Reformat prompt for Llama4 model.

maxtext.multimodal.processor_llama4.get_tokens_for_this_image(this_aspect_ratio, num_patches_per_chunk)[source]#

Constructs the token sequence for a single image in Llama4. This function generates a list of special tokens that represent an image, including its tiled structure (if applicable) and a global representation. The sequence includes: - A beginning-of-image token. - Patch tokens for each local tile, interspersed with tile separators

if the image is divided into multiple tiles (ratio_h * ratio_w > 1).

  • A fake image token placeholder for the global image representation.

  • Patch tokens associated with the global image representation.

  • An end-of-image token.

Parameters:
  • this_aspect_ratio – A tuple (ratio_h, ratio_w) representing the number of tiles along the height and width dimensions for the current image.
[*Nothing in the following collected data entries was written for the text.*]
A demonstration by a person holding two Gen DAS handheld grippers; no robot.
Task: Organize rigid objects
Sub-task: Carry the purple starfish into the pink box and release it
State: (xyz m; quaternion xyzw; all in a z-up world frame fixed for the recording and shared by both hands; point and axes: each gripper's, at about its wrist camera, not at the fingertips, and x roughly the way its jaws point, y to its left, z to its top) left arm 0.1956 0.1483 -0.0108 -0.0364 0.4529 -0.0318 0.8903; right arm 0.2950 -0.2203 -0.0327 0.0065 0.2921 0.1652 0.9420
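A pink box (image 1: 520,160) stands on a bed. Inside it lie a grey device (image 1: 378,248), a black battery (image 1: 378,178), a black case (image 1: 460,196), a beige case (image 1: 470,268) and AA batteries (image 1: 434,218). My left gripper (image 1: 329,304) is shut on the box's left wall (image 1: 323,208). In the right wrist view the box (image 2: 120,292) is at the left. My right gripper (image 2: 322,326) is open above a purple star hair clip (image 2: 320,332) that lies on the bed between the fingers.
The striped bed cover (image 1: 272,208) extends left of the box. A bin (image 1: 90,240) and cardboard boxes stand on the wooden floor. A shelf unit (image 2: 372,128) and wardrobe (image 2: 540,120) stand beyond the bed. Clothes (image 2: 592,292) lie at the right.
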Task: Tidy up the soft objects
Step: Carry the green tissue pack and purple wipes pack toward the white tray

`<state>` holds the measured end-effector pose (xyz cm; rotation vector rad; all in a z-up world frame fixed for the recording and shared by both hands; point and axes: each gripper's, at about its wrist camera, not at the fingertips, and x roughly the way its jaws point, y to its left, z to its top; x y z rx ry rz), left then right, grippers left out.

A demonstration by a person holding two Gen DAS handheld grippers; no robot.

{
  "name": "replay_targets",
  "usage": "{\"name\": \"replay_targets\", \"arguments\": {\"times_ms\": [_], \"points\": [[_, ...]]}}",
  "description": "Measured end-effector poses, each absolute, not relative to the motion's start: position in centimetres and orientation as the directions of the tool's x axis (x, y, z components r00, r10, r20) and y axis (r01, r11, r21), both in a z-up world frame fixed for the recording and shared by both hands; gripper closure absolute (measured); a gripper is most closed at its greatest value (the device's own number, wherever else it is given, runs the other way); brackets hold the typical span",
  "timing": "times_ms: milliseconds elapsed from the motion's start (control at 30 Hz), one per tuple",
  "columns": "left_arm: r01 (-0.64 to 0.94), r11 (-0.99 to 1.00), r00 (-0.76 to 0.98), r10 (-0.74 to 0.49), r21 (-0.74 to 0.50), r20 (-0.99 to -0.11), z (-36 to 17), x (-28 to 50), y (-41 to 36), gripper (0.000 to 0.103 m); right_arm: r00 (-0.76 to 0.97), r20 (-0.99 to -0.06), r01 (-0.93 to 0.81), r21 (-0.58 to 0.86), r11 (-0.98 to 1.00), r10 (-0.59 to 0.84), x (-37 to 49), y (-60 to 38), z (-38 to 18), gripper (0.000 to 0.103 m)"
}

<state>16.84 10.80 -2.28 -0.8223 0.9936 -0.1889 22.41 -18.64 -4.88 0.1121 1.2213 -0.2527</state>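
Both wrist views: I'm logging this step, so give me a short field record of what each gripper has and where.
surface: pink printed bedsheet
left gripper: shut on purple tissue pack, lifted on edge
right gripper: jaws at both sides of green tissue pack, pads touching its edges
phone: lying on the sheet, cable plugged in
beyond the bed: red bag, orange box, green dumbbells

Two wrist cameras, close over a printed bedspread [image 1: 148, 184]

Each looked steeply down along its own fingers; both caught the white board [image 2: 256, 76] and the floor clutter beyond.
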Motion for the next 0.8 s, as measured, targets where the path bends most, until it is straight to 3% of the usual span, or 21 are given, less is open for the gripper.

  • num_patches_per_chunk – The number of patch tokens to use for each image tile (both local and global).

Returns:

A list of integer token IDs representing the image.

Example

If this_aspect_ratio is [2, 2] and num_patches_per_chunk is 4, the output will be: [

LLAMA4_BEGIN_IMAGE_TOKEN, LLAMA4_PATCH_TOKEN, LLAMA4_PATCH_TOKEN, LLAMA4_PATCH_TOKEN, LLAMA4_PATCH_TOKEN, LLAMA4_TILE_X_SEPARATOR_TOKEN, LLAMA4_PATCH_TOKEN, LLAMA4_PATCH_TOKEN, LLAMA4_PATCH_TOKEN, LLAMA4_PATCH_TOKEN, LLAMA4_TILE_Y_SEPARATOR_TOKEN, LLAMA4_PATCH_TOKEN, LLAMA4_PATCH_TOKEN, LLAMA4_PATCH_TOKEN, LLAMA4_PATCH_TOKEN, LLAMA4_TILE_X_SEPARATOR_TOKEN, LLAMA4_PATCH_TOKEN, LLAMA4_PATCH_TOKEN, LLAMA4_PATCH_TOKEN, LLAMA4_PATCH_TOKEN, LLAMA4_TILE_Y_SEPARATOR_TOKEN, LLAMA4_FAKE_IMAGE_TOKEN, LLAMA4_PATCH_TOKEN, LLAMA4_PATCH_TOKEN, LLAMA4_PATCH_TOKEN, LLAMA4_PATCH_TOKEN, LLAMA4_END_IMAGE_TOKEN

], total 27 tokens.

maxtext.multimodal.processor_llama4.add_extra_tokens_for_images_llama4(tokens, processor_output)[source]#

Add the extra image tokens to the text tokens for Llama4.

Parameters:

processor_output (PreprocessorOutput)

maxtext.multimodal.processor_llama4.get_dummy_image_shape_for_init_llama4(batch_size=1, num_image_per_sequence=1)[source]#

Return the shape of the dummy image for Llama4 model’s initialization.